**PROBLEM REQUIREMENTS:** Where does the string "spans" occur in the records? Copy each line that holds it.

RECORDS SUPPLIED START

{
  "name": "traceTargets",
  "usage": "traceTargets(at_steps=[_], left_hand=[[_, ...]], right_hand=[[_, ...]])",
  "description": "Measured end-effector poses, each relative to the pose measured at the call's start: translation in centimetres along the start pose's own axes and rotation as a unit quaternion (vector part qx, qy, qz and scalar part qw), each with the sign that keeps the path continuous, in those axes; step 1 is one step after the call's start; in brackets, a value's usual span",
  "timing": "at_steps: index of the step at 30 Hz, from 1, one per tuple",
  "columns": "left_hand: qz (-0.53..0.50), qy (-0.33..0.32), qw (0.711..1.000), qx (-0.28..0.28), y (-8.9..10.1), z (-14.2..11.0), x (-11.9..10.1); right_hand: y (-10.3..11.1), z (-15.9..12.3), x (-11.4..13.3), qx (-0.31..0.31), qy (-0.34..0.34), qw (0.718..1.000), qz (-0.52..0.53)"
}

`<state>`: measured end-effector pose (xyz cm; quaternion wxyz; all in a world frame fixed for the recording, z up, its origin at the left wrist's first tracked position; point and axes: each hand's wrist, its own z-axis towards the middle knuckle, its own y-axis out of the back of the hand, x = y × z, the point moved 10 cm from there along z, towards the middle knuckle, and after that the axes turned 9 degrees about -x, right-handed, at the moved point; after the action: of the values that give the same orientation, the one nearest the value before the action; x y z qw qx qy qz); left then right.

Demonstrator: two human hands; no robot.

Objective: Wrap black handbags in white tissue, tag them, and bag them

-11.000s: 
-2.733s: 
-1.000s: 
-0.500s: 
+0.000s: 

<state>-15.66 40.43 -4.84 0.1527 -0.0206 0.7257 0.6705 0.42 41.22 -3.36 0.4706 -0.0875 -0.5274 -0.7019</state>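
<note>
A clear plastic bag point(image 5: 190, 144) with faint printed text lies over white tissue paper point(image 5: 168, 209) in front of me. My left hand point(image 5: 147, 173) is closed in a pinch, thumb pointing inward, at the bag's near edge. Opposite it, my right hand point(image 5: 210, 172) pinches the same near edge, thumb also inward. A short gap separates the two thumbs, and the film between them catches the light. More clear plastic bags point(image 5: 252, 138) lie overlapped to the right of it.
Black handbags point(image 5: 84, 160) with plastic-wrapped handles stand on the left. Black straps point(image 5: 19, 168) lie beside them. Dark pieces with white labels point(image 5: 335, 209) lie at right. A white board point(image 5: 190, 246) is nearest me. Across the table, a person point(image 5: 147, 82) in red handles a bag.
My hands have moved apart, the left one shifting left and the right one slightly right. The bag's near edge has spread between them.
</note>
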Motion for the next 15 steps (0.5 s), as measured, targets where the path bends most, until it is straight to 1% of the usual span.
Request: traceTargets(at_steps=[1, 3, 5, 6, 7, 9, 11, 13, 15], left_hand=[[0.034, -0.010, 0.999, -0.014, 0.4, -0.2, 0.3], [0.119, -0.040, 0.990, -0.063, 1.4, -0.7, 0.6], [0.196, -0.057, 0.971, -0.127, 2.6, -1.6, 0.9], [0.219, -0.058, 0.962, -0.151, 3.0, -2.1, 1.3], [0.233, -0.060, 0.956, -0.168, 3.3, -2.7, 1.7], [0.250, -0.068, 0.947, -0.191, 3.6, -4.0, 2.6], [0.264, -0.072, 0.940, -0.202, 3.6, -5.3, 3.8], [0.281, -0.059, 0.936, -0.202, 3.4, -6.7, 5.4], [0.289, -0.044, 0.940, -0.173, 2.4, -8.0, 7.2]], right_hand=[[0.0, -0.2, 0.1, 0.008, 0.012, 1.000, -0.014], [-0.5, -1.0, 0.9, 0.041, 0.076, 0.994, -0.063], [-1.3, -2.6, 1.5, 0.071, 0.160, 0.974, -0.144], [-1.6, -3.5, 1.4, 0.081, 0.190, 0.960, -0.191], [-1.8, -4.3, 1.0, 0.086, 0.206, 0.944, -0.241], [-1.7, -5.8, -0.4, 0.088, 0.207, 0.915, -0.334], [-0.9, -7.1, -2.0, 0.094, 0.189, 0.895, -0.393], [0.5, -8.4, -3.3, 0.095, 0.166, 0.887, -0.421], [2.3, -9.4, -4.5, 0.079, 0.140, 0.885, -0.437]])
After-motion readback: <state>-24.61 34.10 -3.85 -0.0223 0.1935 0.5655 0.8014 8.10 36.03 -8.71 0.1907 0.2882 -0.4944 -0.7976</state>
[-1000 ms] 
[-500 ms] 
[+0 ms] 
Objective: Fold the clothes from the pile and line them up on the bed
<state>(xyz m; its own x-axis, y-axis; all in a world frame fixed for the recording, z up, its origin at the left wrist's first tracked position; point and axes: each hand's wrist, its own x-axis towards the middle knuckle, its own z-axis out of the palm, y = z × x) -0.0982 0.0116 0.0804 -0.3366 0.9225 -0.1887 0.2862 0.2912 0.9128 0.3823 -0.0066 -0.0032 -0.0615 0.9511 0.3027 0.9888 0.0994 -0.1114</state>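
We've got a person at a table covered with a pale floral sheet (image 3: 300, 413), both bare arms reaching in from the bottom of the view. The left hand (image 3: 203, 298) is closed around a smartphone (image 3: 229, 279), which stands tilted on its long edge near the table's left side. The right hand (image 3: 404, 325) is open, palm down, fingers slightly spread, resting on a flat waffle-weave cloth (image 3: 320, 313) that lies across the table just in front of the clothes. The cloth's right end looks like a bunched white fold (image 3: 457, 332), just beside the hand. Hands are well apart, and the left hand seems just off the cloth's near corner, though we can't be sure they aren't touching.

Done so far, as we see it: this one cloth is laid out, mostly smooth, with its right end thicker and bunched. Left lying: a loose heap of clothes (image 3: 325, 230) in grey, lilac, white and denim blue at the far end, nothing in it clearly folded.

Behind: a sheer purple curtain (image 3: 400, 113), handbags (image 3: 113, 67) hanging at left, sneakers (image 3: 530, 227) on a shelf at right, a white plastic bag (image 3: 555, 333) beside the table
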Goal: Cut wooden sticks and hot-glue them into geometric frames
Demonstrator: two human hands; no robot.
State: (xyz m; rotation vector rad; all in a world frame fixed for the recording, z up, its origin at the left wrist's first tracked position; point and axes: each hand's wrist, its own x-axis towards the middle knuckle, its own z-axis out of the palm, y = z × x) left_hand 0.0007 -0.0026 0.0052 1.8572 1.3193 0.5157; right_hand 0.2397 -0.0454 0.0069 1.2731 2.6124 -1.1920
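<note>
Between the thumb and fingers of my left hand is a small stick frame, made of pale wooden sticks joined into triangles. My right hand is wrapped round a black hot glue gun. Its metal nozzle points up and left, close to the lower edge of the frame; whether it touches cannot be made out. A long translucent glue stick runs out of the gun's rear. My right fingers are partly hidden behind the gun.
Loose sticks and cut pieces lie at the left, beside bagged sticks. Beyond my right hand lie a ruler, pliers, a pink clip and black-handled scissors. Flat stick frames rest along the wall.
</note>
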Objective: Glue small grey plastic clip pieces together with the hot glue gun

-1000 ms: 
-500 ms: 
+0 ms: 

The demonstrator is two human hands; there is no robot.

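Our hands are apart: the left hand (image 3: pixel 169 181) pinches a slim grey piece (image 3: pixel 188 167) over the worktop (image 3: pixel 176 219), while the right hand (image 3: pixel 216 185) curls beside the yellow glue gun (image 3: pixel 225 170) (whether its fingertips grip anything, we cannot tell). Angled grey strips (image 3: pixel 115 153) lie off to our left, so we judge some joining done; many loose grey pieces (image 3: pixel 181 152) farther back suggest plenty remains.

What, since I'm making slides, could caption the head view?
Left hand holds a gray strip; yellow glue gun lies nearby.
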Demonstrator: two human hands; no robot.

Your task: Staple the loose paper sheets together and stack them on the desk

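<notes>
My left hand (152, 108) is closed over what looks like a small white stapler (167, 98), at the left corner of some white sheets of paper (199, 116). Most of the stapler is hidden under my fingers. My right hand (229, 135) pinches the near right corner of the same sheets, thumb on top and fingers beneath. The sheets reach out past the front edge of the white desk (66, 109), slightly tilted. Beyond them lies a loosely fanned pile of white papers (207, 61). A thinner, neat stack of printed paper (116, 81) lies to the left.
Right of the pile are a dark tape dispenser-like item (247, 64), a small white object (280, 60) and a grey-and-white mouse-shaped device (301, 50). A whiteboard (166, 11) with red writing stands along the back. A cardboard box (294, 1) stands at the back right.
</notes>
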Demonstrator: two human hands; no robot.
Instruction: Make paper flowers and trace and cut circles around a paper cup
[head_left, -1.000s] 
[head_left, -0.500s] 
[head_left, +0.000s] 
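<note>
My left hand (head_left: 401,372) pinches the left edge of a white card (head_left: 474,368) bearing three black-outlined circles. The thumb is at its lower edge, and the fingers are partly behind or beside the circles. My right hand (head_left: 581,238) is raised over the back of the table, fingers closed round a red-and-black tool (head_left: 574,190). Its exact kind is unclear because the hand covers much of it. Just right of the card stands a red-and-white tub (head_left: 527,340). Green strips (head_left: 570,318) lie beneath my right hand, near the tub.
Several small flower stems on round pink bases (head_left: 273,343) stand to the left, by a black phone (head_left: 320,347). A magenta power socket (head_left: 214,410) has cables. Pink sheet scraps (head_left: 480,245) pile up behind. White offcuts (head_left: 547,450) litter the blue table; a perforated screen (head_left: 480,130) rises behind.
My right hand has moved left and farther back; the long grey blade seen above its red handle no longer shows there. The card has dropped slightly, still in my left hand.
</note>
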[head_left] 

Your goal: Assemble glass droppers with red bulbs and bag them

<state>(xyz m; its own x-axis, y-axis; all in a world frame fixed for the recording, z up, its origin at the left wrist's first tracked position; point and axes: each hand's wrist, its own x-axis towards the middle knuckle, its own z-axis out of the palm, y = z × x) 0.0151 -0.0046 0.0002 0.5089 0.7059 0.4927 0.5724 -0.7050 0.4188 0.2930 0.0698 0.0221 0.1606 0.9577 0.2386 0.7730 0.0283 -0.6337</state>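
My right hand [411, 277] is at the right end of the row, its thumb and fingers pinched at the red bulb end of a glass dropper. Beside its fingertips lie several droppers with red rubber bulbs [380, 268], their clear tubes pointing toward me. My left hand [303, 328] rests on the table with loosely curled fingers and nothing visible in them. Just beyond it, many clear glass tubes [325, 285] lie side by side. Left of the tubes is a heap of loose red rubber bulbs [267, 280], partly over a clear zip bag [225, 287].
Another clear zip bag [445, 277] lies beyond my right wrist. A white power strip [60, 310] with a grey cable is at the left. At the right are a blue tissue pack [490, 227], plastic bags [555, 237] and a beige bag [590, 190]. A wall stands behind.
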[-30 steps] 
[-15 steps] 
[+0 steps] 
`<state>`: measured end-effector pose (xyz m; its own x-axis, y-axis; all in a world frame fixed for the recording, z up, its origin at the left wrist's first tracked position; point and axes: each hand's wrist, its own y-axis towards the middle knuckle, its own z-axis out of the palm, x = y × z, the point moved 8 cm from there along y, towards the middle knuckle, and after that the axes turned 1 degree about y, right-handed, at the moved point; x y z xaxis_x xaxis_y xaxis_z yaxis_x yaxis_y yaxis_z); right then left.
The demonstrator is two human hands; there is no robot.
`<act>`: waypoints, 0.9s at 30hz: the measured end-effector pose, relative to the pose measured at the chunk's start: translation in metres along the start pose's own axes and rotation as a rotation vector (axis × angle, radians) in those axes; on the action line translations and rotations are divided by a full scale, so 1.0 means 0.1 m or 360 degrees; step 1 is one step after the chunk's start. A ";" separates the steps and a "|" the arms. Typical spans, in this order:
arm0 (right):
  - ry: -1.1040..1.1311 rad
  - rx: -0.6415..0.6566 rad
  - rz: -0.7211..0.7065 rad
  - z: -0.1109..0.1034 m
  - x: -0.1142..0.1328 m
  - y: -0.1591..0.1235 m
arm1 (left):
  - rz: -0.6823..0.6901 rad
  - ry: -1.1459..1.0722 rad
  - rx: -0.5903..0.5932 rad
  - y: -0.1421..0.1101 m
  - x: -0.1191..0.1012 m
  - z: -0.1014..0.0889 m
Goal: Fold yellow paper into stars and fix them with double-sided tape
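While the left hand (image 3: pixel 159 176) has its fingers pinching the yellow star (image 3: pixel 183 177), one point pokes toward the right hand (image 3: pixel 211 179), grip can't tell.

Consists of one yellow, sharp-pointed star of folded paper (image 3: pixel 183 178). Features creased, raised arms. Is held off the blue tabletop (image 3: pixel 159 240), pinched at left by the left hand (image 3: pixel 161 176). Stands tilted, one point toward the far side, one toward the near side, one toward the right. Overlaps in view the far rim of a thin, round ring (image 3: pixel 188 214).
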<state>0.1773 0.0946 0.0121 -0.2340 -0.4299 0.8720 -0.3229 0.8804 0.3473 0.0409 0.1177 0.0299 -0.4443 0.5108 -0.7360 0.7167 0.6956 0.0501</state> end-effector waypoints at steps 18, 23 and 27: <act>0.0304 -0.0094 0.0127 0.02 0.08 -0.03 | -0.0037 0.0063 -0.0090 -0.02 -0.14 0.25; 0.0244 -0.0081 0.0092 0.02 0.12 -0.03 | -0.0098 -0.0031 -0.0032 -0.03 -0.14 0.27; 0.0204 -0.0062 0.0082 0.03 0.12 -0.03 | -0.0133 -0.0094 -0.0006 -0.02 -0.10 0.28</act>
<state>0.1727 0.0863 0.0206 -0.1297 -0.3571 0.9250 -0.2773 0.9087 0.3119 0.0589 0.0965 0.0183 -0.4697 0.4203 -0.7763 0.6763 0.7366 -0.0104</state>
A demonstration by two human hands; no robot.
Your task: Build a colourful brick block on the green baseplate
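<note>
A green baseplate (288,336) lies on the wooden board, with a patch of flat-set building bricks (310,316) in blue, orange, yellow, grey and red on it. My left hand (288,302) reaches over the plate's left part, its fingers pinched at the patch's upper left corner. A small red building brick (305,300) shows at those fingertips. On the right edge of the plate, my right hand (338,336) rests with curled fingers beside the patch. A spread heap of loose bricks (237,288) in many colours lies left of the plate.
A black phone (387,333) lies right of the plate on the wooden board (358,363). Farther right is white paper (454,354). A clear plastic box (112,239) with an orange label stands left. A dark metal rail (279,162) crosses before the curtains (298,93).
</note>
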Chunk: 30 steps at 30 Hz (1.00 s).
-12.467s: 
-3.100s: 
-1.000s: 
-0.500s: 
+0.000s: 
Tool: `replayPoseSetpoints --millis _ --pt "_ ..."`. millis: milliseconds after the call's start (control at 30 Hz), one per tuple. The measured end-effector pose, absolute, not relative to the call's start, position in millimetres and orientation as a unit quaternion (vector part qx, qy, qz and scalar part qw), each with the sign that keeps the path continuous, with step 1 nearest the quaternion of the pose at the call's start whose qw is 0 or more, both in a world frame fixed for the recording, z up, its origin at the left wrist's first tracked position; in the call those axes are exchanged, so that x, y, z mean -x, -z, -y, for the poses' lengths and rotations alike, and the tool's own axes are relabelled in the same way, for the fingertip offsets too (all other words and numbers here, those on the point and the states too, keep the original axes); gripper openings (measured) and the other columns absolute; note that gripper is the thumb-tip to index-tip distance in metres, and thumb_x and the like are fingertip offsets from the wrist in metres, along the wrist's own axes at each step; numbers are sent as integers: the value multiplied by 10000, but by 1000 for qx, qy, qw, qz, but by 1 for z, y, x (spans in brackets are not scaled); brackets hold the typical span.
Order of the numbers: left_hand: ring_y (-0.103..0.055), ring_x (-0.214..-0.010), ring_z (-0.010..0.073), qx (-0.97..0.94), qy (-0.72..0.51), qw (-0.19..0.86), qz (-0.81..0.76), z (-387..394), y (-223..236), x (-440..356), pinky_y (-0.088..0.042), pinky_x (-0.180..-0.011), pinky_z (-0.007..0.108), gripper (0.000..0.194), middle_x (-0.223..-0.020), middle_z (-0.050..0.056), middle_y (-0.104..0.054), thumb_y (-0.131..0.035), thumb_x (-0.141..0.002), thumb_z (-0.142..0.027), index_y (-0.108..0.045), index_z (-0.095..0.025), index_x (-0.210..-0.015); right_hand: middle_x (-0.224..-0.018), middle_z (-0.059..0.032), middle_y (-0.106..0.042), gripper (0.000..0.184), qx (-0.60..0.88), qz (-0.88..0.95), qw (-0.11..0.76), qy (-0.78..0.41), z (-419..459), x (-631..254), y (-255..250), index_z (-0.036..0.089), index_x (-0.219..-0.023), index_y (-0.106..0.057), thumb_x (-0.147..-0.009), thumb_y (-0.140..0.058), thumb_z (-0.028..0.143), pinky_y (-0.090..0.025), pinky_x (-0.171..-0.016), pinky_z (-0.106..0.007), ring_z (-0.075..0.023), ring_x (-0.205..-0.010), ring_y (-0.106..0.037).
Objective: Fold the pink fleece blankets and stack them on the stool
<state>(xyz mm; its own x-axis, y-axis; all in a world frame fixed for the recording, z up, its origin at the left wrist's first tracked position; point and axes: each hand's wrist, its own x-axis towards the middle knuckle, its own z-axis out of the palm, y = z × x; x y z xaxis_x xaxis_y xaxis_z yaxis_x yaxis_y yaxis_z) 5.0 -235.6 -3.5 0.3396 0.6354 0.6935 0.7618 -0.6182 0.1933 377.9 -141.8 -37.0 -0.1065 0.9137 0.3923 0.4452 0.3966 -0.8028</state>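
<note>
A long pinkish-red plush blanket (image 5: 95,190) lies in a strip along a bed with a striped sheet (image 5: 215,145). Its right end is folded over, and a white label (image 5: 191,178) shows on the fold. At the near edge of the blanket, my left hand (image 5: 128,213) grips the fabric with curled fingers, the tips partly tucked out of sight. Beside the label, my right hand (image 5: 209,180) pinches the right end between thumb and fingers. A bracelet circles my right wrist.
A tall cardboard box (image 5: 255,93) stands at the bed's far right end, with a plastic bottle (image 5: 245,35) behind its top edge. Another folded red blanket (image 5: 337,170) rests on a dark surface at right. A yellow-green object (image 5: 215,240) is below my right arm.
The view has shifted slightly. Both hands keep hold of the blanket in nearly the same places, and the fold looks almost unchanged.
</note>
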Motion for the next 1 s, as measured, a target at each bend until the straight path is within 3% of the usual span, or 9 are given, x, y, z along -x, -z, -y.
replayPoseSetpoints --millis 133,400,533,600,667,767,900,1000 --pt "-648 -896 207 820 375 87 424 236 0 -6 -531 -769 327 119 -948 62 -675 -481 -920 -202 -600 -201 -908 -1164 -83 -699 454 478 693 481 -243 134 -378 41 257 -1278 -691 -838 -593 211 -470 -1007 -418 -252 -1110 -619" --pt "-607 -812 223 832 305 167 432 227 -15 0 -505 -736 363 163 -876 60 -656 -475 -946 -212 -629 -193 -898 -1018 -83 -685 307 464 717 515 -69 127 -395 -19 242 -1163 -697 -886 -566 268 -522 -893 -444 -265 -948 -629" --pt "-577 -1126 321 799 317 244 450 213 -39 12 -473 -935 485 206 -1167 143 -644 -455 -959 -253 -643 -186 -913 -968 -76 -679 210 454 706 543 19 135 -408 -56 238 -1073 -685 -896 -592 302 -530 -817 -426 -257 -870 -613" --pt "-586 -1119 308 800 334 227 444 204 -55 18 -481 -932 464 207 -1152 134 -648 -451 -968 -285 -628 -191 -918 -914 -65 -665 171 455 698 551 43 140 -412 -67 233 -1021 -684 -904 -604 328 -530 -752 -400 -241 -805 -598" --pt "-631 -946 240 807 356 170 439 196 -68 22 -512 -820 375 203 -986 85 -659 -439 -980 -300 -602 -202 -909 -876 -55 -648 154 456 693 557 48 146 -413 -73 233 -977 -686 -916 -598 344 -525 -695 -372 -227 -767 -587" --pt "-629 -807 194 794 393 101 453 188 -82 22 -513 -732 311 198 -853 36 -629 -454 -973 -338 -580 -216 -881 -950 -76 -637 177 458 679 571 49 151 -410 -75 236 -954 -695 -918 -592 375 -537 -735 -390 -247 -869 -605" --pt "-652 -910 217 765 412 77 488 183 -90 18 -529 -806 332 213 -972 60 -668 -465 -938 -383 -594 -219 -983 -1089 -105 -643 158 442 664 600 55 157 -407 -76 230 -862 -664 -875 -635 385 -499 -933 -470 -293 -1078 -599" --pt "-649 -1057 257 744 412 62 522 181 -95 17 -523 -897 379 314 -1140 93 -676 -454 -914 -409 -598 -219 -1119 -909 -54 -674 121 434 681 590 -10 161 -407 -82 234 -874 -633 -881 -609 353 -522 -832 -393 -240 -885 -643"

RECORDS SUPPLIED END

**ANSWER TO THIS TASK:**
`<act>`: waypoints, 0.9s at 30hz: the measured end-effector pose, relative to the pose measured at the chunk's start: translation in metres along the start pose's own axes and rotation as a rotation vector (axis × angle, radians) in those axes; on the action line translations and rotations are divided by a full scale, so 1.0 means 0.1 m or 360 degrees; step 1 is one step after the chunk's start. A ";" separates the steps and a "|" the arms. Typical spans, in this order:
Tool: `replayPoseSetpoints --millis _ --pt "_ ..."`. millis: milliseconds after the call's start (control at 30 Hz), one per tuple. The measured end-effector pose, absolute, not relative to the call's start, position in millimetres and orientation as a unit quaternion (vector part qx, qy, qz and scalar part qw), each with the sign that keeps the path continuous, with step 1 nearest the quaternion of the pose at the call's start whose qw is 0 or more, both in a world frame fixed for the recording, z up, its origin at the left wrist's first tracked position; in the call those axes are exchanged, so that x, y, z mean -x, -z, -y, for the poses' lengths and rotations alike, and the tool's own axes are relabelled in the same way, for the fingertip offsets too (all other words and numbers here, those on the point and the states too, keep the original axes); gripper openings (measured) and the other columns absolute; note that gripper is the thumb-tip to index-tip distance in metres, and thumb_x and the like are fingertip offsets from the wrist in metres, along the wrist's own axes at each step; numbers are sent as integers: the value multiplied by 10000, but by 1000 for qx, qy, qw, qz, but by 1 for z, y, x (spans in brackets are not scaled); brackets hold the typical span.

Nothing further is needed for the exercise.